[Activity] In the material below, list every line carrying the string "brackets".

+--

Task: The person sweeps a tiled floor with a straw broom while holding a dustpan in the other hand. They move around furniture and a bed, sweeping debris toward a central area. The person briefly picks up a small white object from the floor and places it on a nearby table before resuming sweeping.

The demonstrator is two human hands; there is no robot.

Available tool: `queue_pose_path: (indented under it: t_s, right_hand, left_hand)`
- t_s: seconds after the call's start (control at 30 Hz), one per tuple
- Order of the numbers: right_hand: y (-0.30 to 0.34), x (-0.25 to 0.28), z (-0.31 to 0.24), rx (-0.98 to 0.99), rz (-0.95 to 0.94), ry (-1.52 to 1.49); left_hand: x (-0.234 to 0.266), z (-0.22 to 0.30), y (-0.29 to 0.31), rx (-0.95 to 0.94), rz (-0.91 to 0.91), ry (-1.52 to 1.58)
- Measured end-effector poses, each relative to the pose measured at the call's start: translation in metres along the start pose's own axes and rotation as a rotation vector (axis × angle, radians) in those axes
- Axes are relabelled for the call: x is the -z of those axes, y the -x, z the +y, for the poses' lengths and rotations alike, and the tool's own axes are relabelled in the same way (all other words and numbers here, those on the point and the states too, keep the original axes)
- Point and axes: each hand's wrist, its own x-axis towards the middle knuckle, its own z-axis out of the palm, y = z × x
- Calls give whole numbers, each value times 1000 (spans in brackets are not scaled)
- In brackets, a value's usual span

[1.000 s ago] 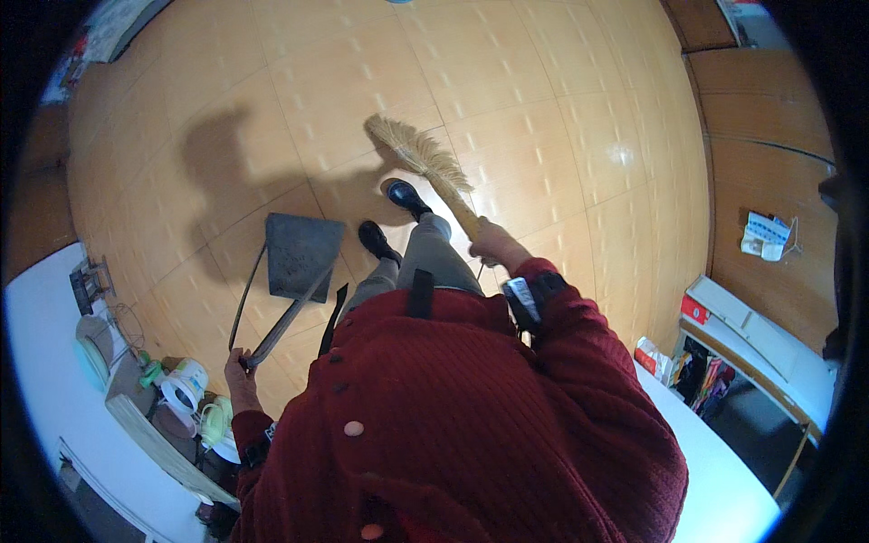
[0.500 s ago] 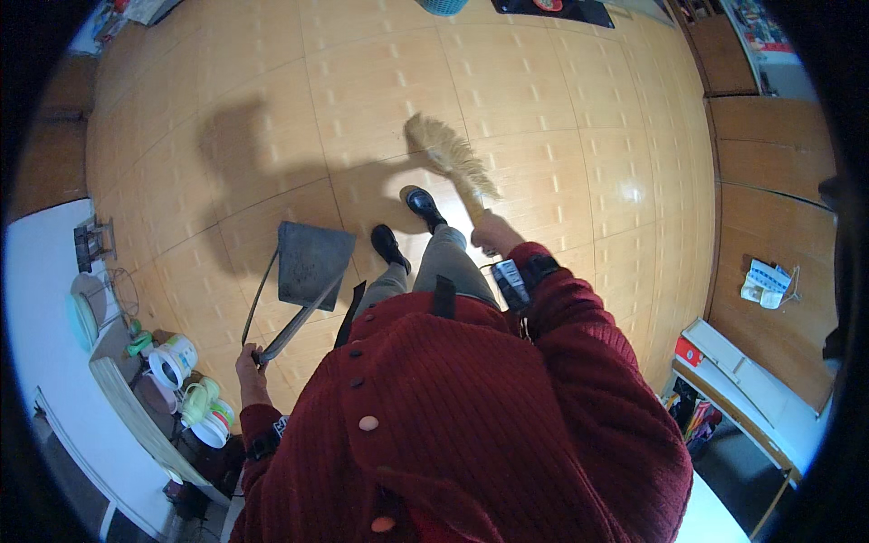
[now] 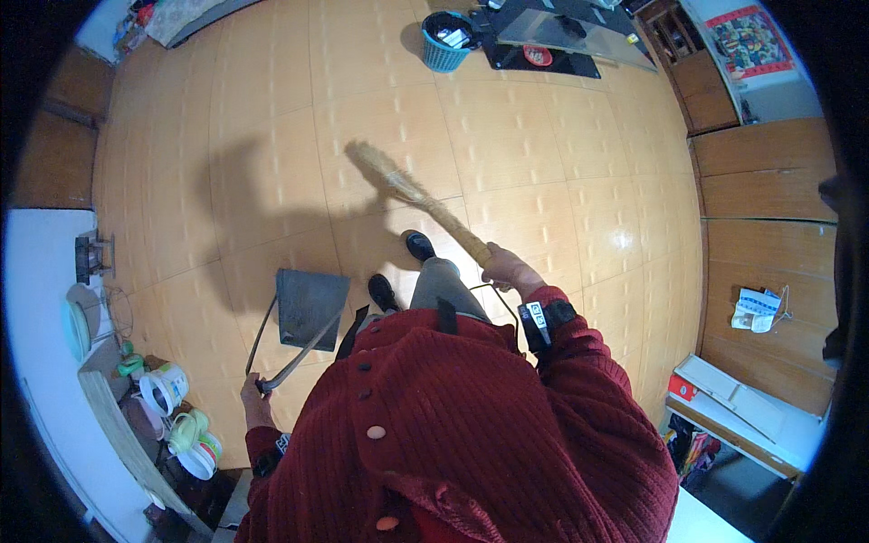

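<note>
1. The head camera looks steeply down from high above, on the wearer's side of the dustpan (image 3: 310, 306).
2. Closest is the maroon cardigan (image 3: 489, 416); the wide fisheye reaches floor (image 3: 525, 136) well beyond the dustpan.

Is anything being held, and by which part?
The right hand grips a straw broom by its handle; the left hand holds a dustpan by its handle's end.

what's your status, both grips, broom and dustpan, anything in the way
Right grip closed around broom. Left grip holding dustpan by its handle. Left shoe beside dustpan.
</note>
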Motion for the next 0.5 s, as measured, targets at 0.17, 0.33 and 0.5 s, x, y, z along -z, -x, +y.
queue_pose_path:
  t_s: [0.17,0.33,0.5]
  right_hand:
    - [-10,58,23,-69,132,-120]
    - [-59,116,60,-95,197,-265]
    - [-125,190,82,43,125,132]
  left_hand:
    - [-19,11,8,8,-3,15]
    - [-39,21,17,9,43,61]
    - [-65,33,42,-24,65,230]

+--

[Task solution]
- Calls give whole numbers, each value times 1000 (spans in brackets are not scaled)
- In brackets, a value's usual span

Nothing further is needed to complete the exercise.